━━━ Source material
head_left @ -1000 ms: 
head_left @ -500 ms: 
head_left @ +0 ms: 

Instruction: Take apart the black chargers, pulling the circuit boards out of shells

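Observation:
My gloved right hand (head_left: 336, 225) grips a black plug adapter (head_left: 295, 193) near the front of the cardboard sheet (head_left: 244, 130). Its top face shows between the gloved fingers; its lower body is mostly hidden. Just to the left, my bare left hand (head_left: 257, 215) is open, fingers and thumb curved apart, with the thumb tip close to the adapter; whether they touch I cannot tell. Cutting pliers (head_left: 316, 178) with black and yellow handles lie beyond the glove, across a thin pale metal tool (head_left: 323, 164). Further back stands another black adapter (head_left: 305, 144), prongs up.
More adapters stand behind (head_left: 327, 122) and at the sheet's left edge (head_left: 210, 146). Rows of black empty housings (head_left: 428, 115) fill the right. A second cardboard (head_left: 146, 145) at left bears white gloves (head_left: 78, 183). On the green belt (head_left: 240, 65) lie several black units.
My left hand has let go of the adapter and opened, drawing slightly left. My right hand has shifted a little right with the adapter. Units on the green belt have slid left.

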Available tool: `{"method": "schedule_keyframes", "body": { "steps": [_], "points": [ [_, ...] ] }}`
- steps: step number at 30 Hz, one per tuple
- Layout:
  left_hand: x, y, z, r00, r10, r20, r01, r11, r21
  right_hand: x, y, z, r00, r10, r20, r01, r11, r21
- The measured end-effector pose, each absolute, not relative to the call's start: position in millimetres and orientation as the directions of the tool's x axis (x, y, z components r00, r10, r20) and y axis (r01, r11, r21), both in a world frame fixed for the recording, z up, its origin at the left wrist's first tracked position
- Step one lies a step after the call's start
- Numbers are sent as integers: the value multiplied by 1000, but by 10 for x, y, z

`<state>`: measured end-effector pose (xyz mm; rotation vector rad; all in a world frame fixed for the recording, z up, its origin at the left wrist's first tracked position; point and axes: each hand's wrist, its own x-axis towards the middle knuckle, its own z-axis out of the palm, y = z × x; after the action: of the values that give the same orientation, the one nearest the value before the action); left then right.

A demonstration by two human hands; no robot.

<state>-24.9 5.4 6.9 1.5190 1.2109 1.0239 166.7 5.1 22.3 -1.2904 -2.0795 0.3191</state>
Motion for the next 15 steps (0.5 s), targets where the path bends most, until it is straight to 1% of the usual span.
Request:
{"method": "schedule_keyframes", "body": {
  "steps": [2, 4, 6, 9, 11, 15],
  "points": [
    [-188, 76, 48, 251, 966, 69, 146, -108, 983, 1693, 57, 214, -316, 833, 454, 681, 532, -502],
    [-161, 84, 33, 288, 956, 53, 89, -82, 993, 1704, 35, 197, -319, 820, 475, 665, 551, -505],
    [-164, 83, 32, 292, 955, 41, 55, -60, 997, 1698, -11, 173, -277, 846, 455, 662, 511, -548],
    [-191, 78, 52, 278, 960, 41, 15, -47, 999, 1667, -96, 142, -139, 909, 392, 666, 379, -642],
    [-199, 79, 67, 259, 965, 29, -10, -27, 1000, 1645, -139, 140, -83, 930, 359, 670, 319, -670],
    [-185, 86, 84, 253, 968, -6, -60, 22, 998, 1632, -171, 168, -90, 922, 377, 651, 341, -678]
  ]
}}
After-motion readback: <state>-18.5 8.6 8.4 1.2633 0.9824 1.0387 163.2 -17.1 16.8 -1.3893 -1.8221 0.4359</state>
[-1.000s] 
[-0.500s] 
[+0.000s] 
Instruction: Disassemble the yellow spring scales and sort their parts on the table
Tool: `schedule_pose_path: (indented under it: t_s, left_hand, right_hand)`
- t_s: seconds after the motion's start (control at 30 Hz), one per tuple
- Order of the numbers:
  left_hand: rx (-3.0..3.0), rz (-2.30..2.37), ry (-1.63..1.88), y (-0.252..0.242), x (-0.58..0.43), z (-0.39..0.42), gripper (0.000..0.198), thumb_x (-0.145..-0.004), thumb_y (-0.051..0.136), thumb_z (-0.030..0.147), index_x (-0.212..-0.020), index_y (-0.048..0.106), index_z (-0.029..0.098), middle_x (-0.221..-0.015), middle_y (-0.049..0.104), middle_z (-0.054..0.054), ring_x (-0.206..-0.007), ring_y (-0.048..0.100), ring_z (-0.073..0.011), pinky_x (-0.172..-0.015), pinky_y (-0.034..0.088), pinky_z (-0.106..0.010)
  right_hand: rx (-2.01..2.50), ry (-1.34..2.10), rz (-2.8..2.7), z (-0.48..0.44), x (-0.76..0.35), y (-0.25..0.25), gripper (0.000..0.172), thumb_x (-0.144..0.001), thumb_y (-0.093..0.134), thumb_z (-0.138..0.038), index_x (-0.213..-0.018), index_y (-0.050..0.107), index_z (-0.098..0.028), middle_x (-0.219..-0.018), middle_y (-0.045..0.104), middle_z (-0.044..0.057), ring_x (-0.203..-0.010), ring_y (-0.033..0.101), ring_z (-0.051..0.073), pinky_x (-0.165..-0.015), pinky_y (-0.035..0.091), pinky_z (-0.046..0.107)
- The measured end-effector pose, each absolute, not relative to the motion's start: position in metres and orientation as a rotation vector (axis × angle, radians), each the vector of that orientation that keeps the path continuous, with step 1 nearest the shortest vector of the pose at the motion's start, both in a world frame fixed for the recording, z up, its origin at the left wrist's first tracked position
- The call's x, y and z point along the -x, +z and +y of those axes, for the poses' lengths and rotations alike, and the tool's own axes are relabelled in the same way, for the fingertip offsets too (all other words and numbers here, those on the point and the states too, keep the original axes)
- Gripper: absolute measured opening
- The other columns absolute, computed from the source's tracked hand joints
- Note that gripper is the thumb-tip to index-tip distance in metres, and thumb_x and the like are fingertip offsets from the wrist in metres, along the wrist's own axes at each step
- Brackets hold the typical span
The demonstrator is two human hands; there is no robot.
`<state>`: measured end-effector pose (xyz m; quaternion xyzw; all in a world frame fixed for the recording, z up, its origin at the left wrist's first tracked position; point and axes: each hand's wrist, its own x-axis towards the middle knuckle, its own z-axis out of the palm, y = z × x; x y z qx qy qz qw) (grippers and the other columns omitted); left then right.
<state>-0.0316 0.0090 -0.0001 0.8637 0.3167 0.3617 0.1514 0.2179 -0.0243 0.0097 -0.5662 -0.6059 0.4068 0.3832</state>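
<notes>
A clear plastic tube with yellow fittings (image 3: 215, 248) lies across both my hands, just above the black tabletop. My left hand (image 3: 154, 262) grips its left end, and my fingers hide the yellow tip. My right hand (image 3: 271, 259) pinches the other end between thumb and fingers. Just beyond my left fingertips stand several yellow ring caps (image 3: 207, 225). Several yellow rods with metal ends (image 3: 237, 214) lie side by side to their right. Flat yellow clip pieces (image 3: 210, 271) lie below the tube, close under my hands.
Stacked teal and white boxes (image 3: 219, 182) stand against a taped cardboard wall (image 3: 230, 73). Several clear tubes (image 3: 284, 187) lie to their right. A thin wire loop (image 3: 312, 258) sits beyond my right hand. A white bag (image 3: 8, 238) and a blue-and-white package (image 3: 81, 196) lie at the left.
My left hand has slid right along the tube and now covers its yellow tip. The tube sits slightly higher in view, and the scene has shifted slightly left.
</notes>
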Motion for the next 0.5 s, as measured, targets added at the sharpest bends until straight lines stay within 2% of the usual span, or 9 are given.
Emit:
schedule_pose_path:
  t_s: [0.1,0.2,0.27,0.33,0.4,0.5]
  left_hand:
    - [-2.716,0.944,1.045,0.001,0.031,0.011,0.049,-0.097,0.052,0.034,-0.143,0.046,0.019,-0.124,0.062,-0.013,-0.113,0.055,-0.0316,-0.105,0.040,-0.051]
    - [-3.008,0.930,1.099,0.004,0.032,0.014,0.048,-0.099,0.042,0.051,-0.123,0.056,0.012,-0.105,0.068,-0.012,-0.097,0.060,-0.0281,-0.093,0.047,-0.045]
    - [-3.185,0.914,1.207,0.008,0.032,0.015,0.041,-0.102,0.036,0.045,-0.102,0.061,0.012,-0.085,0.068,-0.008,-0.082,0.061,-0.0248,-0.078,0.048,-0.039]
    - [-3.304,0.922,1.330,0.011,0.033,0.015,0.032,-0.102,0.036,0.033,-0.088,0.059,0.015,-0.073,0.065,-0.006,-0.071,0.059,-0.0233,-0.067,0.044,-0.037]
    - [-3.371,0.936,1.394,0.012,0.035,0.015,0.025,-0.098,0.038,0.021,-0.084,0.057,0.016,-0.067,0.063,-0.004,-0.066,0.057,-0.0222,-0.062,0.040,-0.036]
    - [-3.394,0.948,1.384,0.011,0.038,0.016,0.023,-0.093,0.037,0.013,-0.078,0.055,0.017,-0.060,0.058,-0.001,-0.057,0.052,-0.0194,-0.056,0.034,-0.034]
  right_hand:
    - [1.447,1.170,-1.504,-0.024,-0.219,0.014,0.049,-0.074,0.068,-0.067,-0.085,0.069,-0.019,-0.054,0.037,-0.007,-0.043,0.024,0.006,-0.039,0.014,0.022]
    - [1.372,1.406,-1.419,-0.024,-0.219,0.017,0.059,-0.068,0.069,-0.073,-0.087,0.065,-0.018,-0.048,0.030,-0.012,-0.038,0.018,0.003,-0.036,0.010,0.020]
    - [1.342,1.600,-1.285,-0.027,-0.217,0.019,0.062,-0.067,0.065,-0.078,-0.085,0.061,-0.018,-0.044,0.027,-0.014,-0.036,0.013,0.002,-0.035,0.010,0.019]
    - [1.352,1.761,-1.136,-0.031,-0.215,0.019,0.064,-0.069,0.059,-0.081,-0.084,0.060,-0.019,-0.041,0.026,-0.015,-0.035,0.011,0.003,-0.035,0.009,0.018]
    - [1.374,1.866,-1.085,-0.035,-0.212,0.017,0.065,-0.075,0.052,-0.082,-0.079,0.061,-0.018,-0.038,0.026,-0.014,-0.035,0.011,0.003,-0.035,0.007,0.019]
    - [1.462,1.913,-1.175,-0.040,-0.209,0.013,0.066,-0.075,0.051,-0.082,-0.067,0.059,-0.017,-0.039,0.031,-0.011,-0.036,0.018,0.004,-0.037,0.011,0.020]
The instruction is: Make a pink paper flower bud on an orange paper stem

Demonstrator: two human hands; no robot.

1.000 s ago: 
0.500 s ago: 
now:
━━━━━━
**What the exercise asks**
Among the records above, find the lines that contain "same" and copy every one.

**Completed task**
`<state>`: measured end-effector pose (xyz mm; rotation vector rad; all in a world frame fixed for the recording, z up, its origin at the left wrist's first tracked position; point and axes: each hand's wrist, its own x-axis towards the middle knuckle, its own z-axis out of the palm, y = z × x; after the action: of the values that give the same orientation, the one nearest the value before the action); left then right.
- The call's x, y and z point along the -x, +z and +y of those axes, for the poses' lengths and rotations alike, and the tool's own axes are relabelled in the same way, for the fingertip offsets too (all other words and numbers here, those on the point and the states too, keep the original axes)

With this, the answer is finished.